= Work instruction =
The line containing "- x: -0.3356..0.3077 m" marks the start. Return it and every later line of the listing below exactly, ending with the last one.

-- Opening Marker --

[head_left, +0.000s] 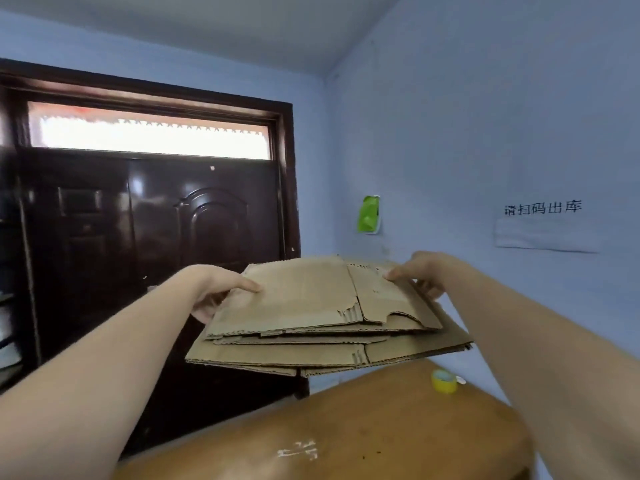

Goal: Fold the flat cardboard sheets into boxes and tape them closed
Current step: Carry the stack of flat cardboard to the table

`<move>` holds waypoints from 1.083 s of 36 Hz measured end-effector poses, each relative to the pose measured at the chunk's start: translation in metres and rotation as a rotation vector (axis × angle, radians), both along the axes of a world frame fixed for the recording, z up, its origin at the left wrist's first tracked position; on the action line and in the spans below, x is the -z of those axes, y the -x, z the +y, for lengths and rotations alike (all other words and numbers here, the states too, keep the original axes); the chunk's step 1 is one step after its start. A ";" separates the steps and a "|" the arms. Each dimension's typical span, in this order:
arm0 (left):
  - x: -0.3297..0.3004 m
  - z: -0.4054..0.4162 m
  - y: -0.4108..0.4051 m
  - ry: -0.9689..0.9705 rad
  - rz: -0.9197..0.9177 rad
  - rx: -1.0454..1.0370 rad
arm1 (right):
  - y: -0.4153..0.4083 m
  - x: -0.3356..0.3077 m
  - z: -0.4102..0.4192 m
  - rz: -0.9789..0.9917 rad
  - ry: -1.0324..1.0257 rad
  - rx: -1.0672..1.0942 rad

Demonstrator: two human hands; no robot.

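A stack of several flat brown cardboard sheets [311,317] is held up in the air above the table, roughly level. My left hand [221,292] grips its left edge, thumb on top and fingers underneath. My right hand [420,275] grips the far right edge the same way, thumb on top. The top sheets have torn, jagged flap edges. A roll of yellow tape [444,381] lies on the table at the far right, below the stack.
A brown wooden table [346,427] with white marks fills the lower middle. A dark wooden door [156,237] stands behind on the left. Blue walls carry a green item [369,214] and a paper notice [543,230]. Shelves show at the far left edge.
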State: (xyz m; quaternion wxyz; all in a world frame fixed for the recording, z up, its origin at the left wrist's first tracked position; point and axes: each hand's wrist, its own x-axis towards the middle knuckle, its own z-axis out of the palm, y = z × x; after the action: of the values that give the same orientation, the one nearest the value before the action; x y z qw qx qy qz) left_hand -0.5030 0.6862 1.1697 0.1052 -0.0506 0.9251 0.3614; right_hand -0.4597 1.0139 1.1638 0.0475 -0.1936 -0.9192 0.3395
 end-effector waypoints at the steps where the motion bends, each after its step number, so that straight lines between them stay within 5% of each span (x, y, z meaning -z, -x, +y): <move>1: 0.000 0.017 0.007 0.006 0.000 0.017 | 0.001 0.003 0.015 0.016 -0.011 0.017; 22: 0.013 0.276 0.236 -0.019 0.003 0.275 | 0.160 -0.006 0.252 0.077 -0.142 0.207; 39: 0.039 0.394 0.378 0.081 0.018 0.130 | 0.343 0.033 0.384 0.009 -0.124 0.043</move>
State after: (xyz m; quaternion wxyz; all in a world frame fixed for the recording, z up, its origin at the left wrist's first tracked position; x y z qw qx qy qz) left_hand -0.8808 1.0806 1.1302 0.1180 0.0086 0.9411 0.3168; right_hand -0.8031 1.3975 1.1305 0.0709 -0.2084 -0.9338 0.2819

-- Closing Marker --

= Final answer =
  - x: -0.3356..0.3077 m
  - z: -0.4102..0.4192 m
  - rz: -0.9789..0.9917 rad
  - ry: -1.0324..1.0257 rad
  - rx: -1.0672..1.0942 rad

Demonstrator: two human hands; no robot.

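A stack of several flat brown cardboard sheets [311,317] is held up in the air above the table, roughly level. My left hand [221,292] grips its left edge, thumb on top and fingers underneath. My right hand [420,275] grips the far right edge the same way, thumb on top. The top sheets have torn, jagged flap edges. A roll of yellow tape [444,381] lies on the table at the far right, below the stack.
A brown wooden table [346,427] with white marks fills the lower middle. A dark wooden door [156,237] stands behind on the left. Blue walls carry a green item [369,214] and a paper notice [543,230]. Shelves show at the far left edge.
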State: (xyz m; quaternion wxyz; all in a world frame fixed for the recording, z up, its origin at the left wrist's first tracked position; point and axes: each hand's wrist, its own x-axis towards the middle knuckle, its own z-axis out of the palm, y = z × x; after the action: of the values that give the same orientation, the one nearest the value before the action; x y z qw qx qy qz) left_hand -0.5030 0.6862 1.1697 0.1052 -0.0506 0.9251 0.3614; right_hand -0.4597 1.0139 1.1638 0.0475 -0.1936 -0.9192 0.3395
 end-effector waypoints at the steps where the motion bends, each after its step number, so that straight lines between them stay within 5% of each span (x, y, z meaning -z, -x, +y): <move>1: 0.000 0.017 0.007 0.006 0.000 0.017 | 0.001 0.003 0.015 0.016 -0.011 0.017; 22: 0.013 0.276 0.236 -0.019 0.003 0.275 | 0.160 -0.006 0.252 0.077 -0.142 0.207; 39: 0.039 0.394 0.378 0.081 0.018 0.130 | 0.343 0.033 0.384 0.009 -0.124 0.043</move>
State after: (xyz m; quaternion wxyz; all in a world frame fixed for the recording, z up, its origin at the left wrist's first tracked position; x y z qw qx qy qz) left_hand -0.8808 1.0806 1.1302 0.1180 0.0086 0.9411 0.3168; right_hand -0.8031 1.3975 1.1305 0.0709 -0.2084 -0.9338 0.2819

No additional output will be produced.